This exercise asks for the whole listing to be restated exactly.

╭─ DATASET EXTRACT

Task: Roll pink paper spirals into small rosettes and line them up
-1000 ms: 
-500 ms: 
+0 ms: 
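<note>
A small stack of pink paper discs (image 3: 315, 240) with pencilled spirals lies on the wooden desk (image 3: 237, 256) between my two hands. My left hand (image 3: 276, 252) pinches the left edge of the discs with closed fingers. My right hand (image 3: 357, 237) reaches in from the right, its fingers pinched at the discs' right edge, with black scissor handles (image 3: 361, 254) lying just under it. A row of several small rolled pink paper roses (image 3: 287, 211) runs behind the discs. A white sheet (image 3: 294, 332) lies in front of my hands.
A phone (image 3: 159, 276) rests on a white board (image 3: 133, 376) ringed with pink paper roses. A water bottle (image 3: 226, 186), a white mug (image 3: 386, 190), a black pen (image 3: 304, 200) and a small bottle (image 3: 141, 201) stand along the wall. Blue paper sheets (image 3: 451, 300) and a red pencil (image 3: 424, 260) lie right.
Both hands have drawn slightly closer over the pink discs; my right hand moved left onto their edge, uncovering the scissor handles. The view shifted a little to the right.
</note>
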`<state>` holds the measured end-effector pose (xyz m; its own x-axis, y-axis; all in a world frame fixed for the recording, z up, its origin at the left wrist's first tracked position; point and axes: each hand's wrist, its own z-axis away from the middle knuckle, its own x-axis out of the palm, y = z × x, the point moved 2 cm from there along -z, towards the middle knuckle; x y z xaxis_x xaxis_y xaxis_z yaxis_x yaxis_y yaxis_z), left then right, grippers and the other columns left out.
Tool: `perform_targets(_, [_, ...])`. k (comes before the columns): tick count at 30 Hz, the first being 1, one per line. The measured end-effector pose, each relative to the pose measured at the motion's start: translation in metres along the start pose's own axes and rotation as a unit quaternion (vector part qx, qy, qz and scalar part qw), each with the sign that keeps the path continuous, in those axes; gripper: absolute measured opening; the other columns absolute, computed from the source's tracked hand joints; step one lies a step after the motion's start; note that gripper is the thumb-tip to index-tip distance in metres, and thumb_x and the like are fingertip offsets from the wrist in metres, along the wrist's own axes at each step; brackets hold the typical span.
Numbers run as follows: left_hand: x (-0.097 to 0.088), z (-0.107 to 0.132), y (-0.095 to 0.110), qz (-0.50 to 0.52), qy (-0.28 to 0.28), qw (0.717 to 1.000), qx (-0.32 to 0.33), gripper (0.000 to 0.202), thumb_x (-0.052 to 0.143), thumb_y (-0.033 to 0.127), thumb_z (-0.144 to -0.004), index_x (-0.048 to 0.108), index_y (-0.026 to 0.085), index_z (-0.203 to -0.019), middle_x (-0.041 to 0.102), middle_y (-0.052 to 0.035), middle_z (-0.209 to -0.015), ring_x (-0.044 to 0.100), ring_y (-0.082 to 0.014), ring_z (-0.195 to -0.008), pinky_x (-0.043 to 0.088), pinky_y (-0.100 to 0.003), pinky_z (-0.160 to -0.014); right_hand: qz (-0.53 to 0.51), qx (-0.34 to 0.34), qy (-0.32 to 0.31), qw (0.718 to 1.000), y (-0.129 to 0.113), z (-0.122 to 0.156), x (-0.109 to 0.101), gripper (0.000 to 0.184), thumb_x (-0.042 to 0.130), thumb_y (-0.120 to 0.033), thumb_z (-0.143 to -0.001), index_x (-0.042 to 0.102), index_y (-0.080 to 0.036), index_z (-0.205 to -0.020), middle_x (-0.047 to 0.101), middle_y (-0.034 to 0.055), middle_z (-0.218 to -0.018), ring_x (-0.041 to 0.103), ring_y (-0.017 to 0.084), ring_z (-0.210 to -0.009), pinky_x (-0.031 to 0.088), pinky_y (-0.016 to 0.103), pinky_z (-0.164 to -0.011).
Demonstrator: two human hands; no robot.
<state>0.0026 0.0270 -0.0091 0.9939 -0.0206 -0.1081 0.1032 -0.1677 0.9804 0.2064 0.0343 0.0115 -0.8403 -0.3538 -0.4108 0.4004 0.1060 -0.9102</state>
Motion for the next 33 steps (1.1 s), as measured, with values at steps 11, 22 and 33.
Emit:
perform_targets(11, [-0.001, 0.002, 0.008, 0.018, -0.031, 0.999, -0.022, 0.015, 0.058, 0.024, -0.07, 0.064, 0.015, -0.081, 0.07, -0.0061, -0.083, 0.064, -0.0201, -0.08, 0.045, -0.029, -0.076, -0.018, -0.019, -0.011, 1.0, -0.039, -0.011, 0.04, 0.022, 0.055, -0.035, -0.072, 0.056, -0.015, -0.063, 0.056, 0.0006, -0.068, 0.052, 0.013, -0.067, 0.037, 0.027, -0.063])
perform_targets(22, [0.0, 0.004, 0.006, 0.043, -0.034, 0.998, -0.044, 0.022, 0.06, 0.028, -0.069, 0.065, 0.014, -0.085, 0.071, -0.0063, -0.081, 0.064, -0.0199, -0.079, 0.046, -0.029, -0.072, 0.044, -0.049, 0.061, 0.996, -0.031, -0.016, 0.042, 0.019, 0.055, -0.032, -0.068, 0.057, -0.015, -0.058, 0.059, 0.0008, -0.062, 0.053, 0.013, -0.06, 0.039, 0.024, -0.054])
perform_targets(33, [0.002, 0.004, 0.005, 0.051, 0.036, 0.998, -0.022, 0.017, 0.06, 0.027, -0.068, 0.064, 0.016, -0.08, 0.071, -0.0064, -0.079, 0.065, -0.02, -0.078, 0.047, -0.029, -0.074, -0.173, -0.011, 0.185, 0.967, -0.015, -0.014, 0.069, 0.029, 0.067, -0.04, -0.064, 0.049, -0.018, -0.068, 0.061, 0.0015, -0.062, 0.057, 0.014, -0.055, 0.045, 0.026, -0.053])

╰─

» **YOUR RESPONSE**:
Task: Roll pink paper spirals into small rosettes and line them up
-1000 ms: 
-500 ms: 
+0 ms: 
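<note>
A small stack of pink paper discs (image 3: 315, 240) with pencilled spirals lies on the wooden desk (image 3: 237, 256) between my two hands. My left hand (image 3: 276, 252) pinches the left edge of the discs with closed fingers. My right hand (image 3: 357, 237) reaches in from the right, its fingers pinched at the discs' right edge, with black scissor handles (image 3: 361, 254) lying just under it. A row of several small rolled pink paper roses (image 3: 287, 211) runs behind the discs. A white sheet (image 3: 294, 332) lies in front of my hands.
A phone (image 3: 159, 276) rests on a white board (image 3: 133, 376) ringed with pink paper roses. A water bottle (image 3: 226, 186), a white mug (image 3: 386, 190), a black pen (image 3: 304, 200) and a small bottle (image 3: 141, 201) stand along the wall. Blue paper sheets (image 3: 451, 300) and a red pencil (image 3: 424, 260) lie right.
Both hands have drawn slightly closer over the pink discs; my right hand moved left onto their edge, uncovering the scissor handles. The view shifted a little to the right.
</note>
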`<state>` holds the measured end-effector pose (xyz m; its own x-axis, y-axis; all in a world frame fixed for the recording, z up, its origin at the left wrist's first tracked position; point and axes: each hand's wrist, its own z-axis away from the middle knuckle, its own x-axis out of the palm, y = z × x, the point moved 2 cm from there along -z, towards the middle knuckle; x y z xaxis_x xaxis_y xaxis_z yaxis_x yaxis_y yaxis_z), left then right, grippers and the other columns left out.
Tool: `perform_targets(_, [_, ...])`. k (comes before the columns): tick count at 30 Hz, the first being 1, one per line. The measured end-effector pose, each relative to the pose measured at the motion's start: translation in metres along the start pose's own axes and rotation as a unit quaternion (vector part qx, qy, qz and scalar part qw), each with the sign that keeps the path continuous, in those axes; gripper: absolute measured opening; the other columns absolute, computed from the source's tracked hand joints; step one lies a step after the motion's start; note that gripper is the thumb-tip to index-tip distance in metres, and thumb_x and the like are fingertip offsets from the wrist in metres, along the wrist's own axes at each step; brackets hold the typical span.
Numbers run as follows: left_hand: x (-0.097 to 0.088), z (-0.107 to 0.132), y (-0.095 to 0.110), qz (-0.50 to 0.52), qy (-0.28 to 0.28), qw (0.717 to 1.000), qx (-0.32 to 0.33), gripper (0.000 to 0.202), thumb_x (-0.052 to 0.143), thumb_y (-0.033 to 0.127), thumb_z (-0.144 to -0.004), index_x (-0.048 to 0.108), index_y (-0.026 to 0.085), index_z (-0.203 to -0.019), middle_x (-0.041 to 0.102), middle_y (-0.052 to 0.035), middle_z (-0.209 to -0.015), ring_x (-0.044 to 0.100), ring_y (-0.082 to 0.014), ring_z (-0.195 to -0.008), pinky_x (-0.043 to 0.088), pinky_y (-0.100 to 0.003), pinky_z (-0.160 to -0.014); right_hand: qz (-0.53 to 0.51), qx (-0.34 to 0.34), qy (-0.32 to 0.31), qw (0.718 to 1.000), y (-0.129 to 0.113), z (-0.122 to 0.156), x (-0.109 to 0.101), gripper (0.000 to 0.184), thumb_x (-0.042 to 0.130), thumb_y (-0.120 to 0.033), thumb_z (-0.143 to -0.001), index_x (-0.042 to 0.102), index_y (-0.080 to 0.036), index_z (-0.205 to -0.020), middle_x (-0.047 to 0.101), middle_y (-0.034 to 0.055), middle_z (-0.218 to -0.018), ring_x (-0.041 to 0.103), ring_y (-0.017 to 0.084), ring_z (-0.210 to -0.009), pinky_x (-0.031 to 0.088), pinky_y (-0.016 to 0.103), pinky_z (-0.164 to -0.011).
Demonstrator: two human hands; no robot.
<state>0.0026 0.0270 -0.0091 0.9939 -0.0206 -0.1081 0.1032 -0.1677 0.9804 0.2064 0.0343 0.0115 -0.8403 -0.3538 -0.4108 0.4004 0.1060 -0.9102</state>
Motion for the next 33 steps (1.1 s), as measured, with values at steps 11, 22 and 33.
Emit:
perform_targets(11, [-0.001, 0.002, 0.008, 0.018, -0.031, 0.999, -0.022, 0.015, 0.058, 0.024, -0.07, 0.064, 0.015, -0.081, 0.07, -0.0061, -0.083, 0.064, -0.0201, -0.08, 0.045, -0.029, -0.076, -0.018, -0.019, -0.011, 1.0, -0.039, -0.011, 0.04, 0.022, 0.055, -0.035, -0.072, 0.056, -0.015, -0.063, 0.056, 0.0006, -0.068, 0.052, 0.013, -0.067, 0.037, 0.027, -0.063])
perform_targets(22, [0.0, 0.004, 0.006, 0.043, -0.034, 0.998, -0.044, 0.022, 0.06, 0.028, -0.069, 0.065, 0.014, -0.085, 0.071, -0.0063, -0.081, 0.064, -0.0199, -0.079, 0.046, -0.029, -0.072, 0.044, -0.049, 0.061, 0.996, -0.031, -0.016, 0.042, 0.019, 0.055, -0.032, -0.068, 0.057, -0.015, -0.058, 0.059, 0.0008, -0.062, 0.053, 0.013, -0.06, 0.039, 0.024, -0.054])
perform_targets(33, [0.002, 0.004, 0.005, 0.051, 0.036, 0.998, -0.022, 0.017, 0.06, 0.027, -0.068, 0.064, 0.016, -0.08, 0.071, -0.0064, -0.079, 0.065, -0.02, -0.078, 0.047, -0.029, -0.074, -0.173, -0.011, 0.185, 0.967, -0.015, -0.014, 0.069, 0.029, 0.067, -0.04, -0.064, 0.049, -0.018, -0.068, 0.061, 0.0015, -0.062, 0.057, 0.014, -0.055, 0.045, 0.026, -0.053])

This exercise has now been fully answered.